**TASK DETAILS:**
An exact repetition of the listing is required.

**RECORDS FOR THE TASK:**
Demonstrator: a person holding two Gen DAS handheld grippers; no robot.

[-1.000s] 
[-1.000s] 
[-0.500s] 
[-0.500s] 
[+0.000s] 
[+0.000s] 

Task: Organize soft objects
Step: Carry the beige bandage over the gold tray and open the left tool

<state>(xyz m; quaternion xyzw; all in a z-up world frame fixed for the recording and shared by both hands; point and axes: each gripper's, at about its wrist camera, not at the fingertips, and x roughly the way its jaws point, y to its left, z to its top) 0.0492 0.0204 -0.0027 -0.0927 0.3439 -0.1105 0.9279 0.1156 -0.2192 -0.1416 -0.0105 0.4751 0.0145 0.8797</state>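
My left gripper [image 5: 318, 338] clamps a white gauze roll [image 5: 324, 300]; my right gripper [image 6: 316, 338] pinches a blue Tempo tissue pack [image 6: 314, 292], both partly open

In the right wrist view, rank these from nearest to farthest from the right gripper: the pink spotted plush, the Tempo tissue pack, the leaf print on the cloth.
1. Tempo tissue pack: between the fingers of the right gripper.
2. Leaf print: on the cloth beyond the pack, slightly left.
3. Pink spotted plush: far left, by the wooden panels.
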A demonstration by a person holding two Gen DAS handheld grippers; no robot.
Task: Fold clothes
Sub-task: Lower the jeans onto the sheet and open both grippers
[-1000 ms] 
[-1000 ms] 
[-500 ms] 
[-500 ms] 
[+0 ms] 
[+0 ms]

**EXERCISE ANSWER:**
Demonstrator: a person holding two Gen DAS handheld grippers; no robot.

[-1.000s] 
[-1.000s] 
[-0.500s] 
[-0.500s] 
[+0.000s] 
[+0.000s] 

Task: Organize soft objects
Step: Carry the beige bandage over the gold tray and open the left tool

<state>(xyz m; quaternion xyzw; all in a z-up world frame fixed for the recording and shared by both hands; point and axes: each gripper's, at about its wrist camera, not at the fingertips, and x roughly the way its jaws point, y to its left, z to its top) 0.0492 0.0204 -0.0027 -0.0927 0.3439 -0.1105 0.9279 0.1156 -0.2192 -0.1416 -0.0105 0.4751 0.0145 0.8797</state>
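My left gripper [image 5: 318, 338] clamps a white gauze roll [image 5: 324, 300]; my right gripper [image 6: 316, 338] pinches a blue Tempo tissue pack [image 6: 314, 292], both partly open

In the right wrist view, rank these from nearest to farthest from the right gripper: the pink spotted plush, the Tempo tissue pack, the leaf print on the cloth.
1. Tempo tissue pack: between the fingers of the right gripper.
2. Leaf print: on the cloth beyond the pack, slightly left.
3. Pink spotted plush: far left, by the wooden panels.
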A demonstration by a person holding two Gen DAS handheld grippers; no robot.
Task: Fold clothes
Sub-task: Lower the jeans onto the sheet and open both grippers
[-1000 ms] 
[-1000 ms] 
[-500 ms] 
[-500 ms] 
[+0 ms] 
[+0 ms]

There is nothing else to the answer.